Numb promotes the ubiquitination and degradation of the intracellular domain of Notch1. A, HEK293T cells overexpressing NICD, HA-Ub and empty vector or Numb were treated with Me2SO or 50 µM MG132 for 4 h and then lysed in PLC lysis buffer containing MG132. Lysates were then immunoprecipitated with anti-Notch antibody and analyzed by Western blot. B, Itch ubiquitinates NICD. HEK293T cells overexpressing NICD, HA-Ub in the presence or absence of Numb and/or Itch were treated with MG132 4 h prior to lysis, immunoprecipitated with anti-Notch, and immunoblotted for ubiquitinated Notch using anti-HA antibody (upper panel) and reprobed with anti-Notch (lower panel) to monitor protein expression. C, overexpression of Numb targets NICD for degradation. HEK293T cells transfected with NICD and empty vector or Numb were pulse-labeled for 30 min with [35S]methionine and cysteine and then chased for up3hin culture medium supplemented with non-labeled methionine and cysteine. At 1-h intervals cells were lysed and immunoprecipitated with anti-Notch antibody. Immunoprecipitates were separated by SDS-PAGE and autoradiographed to visualize labeled NICD protein.

 

The effect of Numb on NICD stability was examined using pulse-chase analysis. HEK293T cells transfected with NICD and empty vector or Numb were pulsed with 35S-labeled methionine and cysteine and chased for 3 h in normal culture medium. Overexpression of Numb caused a reduction in the half-life of NICD as compared with cells transfected with empty vector (Fig. 7C).

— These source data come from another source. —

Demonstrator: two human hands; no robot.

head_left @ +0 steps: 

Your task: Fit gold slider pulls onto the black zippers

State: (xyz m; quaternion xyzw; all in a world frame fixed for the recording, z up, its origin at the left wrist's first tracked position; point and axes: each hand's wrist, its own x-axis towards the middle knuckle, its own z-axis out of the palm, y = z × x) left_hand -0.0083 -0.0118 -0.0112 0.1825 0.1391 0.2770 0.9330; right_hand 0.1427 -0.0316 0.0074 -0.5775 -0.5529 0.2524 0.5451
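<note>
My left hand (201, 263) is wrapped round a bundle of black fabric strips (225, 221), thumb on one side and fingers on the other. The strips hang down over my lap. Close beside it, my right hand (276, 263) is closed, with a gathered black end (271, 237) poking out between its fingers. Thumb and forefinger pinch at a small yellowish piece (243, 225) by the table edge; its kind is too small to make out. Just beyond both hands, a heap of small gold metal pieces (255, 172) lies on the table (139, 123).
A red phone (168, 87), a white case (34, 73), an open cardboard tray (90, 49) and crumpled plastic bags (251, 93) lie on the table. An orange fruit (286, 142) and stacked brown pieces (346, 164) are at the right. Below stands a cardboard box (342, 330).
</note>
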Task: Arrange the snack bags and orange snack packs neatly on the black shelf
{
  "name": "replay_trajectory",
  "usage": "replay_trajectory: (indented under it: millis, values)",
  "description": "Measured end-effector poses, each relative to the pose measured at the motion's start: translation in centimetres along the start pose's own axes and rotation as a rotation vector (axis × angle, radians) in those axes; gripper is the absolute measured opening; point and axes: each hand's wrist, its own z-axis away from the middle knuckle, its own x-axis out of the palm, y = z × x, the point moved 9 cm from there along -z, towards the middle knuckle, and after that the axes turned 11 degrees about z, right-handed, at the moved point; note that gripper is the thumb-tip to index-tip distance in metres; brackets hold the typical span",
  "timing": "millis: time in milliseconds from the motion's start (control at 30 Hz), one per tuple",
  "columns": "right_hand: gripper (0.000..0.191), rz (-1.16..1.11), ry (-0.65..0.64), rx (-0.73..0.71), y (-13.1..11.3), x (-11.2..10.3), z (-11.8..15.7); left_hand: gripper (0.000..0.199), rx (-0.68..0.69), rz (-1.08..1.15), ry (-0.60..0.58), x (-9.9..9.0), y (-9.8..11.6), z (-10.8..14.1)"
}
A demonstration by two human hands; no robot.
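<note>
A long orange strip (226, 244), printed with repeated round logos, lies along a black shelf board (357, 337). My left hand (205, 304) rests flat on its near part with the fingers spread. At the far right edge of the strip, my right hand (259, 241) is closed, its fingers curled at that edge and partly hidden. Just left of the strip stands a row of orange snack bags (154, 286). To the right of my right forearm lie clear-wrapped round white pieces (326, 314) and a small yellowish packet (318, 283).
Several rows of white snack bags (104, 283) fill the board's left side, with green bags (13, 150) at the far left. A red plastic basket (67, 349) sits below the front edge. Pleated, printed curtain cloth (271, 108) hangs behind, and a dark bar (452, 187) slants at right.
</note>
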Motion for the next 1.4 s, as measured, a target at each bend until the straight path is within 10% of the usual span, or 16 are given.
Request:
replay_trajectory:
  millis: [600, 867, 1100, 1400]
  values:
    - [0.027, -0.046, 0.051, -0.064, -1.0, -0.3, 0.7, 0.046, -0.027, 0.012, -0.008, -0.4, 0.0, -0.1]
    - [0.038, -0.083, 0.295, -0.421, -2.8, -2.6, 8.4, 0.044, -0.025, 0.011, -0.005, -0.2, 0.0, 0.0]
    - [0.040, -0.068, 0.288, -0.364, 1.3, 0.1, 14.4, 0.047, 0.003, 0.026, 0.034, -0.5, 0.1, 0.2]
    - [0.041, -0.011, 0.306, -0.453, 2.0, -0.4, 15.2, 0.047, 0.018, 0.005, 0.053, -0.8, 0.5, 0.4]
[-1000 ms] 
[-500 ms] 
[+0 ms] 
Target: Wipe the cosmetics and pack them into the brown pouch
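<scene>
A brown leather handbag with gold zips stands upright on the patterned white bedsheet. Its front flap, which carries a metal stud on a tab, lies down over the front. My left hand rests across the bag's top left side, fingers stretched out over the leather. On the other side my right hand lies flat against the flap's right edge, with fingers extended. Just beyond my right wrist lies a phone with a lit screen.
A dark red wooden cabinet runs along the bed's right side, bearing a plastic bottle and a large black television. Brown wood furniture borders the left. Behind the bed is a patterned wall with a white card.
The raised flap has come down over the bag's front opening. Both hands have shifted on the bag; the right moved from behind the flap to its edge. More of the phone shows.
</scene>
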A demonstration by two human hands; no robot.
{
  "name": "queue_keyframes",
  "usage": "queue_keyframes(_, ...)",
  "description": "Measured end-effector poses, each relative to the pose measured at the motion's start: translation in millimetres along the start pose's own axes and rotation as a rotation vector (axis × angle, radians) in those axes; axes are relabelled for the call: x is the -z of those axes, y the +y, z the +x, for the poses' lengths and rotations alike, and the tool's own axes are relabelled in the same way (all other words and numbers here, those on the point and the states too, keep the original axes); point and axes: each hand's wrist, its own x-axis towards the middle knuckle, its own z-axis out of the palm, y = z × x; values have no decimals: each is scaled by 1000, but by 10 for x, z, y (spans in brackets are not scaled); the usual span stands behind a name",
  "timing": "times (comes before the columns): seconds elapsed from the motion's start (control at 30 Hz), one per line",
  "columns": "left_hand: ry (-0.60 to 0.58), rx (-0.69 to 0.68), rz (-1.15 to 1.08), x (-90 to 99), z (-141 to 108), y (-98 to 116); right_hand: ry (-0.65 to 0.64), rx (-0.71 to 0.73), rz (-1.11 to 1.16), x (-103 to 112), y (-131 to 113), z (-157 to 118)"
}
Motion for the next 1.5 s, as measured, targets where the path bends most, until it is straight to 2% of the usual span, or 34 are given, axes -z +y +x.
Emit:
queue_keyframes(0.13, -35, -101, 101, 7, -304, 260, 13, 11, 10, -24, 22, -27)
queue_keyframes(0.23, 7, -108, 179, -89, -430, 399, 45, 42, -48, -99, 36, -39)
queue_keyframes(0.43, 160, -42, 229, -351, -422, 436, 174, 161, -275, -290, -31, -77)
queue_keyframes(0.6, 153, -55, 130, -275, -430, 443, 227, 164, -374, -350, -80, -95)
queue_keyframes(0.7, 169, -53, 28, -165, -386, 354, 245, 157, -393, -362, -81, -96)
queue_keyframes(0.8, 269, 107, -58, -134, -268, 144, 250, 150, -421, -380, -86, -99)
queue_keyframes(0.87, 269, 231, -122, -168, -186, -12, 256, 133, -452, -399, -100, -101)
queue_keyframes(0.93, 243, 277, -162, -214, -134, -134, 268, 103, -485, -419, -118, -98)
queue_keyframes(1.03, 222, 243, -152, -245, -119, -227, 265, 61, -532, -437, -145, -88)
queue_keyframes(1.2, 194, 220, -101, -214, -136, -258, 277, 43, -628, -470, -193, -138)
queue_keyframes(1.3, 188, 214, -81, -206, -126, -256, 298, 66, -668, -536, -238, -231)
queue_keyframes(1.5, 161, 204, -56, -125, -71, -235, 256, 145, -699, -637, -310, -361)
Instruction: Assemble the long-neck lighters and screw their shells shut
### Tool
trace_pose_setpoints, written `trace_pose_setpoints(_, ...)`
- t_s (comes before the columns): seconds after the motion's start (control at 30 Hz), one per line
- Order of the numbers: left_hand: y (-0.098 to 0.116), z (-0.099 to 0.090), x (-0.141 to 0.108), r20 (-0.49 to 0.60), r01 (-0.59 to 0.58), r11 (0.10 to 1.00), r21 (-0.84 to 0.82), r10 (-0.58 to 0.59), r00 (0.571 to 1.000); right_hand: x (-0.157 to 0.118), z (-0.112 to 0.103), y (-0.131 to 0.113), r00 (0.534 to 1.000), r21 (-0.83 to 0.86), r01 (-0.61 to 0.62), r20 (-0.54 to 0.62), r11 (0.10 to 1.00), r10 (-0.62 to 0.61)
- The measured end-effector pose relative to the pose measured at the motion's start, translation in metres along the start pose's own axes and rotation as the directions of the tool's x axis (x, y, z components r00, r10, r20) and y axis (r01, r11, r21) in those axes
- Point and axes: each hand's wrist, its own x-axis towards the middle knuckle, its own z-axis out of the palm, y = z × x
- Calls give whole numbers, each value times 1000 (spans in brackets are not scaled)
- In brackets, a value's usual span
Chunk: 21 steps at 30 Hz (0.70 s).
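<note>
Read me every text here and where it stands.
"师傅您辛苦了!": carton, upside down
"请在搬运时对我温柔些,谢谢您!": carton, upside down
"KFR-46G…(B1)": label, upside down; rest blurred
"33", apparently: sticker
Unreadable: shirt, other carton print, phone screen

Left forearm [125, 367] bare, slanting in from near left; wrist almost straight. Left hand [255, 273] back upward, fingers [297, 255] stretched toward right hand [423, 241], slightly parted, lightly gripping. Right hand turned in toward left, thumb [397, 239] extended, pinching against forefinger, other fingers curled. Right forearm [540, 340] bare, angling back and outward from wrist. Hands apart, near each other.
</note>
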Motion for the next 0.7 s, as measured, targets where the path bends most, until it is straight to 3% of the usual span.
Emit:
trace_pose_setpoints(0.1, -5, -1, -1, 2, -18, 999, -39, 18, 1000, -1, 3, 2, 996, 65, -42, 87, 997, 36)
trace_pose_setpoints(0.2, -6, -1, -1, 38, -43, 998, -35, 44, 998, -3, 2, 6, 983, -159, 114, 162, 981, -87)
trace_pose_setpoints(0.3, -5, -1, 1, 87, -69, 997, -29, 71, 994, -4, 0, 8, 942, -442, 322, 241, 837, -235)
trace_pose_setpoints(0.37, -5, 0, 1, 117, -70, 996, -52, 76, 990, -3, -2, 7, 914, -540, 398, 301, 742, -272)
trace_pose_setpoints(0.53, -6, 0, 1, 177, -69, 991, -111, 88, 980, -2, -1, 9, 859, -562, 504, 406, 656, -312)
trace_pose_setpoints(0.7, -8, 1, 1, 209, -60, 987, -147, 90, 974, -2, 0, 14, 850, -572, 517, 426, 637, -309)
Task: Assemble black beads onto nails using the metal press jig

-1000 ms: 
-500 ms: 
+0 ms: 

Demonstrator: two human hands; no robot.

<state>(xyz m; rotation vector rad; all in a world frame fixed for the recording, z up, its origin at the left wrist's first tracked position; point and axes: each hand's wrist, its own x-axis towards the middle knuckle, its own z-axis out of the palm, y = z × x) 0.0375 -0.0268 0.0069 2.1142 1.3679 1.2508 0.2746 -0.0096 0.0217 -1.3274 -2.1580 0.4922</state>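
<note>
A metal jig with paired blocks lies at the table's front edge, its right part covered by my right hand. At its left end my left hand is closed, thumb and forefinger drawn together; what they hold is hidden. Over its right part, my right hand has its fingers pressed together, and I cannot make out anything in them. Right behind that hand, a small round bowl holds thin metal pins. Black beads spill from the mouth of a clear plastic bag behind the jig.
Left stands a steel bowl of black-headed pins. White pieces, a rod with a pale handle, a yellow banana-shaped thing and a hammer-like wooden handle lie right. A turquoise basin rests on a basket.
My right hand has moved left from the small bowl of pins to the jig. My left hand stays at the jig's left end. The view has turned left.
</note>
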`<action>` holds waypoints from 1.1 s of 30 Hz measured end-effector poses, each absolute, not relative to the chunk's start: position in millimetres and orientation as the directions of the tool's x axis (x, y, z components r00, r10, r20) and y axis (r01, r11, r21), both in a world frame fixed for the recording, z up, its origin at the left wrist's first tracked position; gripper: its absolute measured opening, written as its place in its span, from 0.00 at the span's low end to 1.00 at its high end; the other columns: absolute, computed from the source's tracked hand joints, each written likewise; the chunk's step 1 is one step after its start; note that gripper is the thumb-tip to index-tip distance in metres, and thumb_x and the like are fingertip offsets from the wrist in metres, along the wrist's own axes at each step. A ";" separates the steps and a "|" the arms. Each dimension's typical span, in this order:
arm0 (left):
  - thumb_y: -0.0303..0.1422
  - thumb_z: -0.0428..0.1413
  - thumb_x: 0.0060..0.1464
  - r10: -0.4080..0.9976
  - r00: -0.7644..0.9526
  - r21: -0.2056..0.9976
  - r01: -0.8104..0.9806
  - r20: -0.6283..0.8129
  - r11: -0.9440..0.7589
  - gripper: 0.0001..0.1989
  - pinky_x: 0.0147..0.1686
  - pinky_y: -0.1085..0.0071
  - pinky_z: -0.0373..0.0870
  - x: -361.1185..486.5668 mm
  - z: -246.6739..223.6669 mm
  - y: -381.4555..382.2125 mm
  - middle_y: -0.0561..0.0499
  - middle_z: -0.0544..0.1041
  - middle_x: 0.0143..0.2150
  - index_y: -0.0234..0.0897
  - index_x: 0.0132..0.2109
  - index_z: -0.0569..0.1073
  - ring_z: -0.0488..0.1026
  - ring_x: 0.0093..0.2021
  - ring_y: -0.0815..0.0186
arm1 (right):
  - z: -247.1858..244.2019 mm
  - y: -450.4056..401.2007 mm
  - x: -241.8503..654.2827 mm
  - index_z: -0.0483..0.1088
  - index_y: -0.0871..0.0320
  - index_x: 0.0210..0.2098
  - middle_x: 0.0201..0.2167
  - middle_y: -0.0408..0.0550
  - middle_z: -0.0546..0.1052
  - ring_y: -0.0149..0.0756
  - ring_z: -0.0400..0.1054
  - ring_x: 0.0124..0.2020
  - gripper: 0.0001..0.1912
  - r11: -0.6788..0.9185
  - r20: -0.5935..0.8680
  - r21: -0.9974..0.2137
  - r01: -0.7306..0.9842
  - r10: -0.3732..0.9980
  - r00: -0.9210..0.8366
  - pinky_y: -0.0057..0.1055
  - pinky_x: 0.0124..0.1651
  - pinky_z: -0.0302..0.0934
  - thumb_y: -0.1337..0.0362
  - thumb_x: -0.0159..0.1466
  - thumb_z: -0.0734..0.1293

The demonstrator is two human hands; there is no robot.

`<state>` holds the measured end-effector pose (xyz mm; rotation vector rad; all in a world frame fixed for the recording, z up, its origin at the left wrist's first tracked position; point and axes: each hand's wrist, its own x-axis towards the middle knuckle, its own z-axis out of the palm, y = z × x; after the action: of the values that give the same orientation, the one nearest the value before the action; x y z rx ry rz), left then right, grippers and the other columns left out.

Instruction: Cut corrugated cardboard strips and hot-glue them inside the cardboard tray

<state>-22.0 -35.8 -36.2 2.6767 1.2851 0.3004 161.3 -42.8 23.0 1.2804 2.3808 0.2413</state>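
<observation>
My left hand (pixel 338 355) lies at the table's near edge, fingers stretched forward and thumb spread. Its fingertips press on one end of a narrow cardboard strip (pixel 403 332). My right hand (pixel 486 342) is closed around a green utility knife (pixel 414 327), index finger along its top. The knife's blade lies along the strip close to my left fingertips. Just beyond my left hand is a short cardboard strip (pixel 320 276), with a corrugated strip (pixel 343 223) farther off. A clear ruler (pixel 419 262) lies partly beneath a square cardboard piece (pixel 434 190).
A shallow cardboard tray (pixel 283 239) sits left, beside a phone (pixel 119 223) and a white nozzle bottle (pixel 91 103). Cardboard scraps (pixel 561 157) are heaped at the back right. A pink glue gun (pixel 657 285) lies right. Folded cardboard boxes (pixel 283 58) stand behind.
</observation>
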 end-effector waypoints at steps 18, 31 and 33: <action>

To investigate whether Numb-mediated ubiquitination affected the stability of the endogenous Notch intracellular domain, NotchIC, following receptor activation, C2C12 cells were transfected with GFP or Numb. Twenty-four hours post-transfection, cells were treated with 5 mM EDTA to induce activation and cleavage of endogenous Notch1. EDTA treatment activates the Notch1 receptor by forcing the dissociation of the heterodimeric surface receptor thereby relieving the inhibition associated with the extracellular domain (50). After 15 min of EDTA treatment, cells were washed with PBS and incubated in normal culture medium for up to 2 h. Cells were lysed at the time points indicated and analyzed by Western blot. The activation cleavage event can be monitored by the appearance of a 110-kDa band representing the released intracellular domain of Notch1. In GFP-transfected cells the NotchIC domain appeared after 15 min of EDTA treatment and was greatly reduced after 2 h (Fig. 8A). The identity of this band was confirmed using an antibody specific for the active intracellular domain of Notch1 starting at the S3 cleavage site Val1744 (Fig. 8A, lower panel). In cells overexpressing Numb, the amount of the NotchIC domain observed after 15 min of activation was reduced compared with GFP-transfected cells and was undetectable after 1 h (Fig. 8A). A similar effect on the stability of activated NotchIC domain was also observed in HEK293T cells transfected with FL-Notch (data not shown).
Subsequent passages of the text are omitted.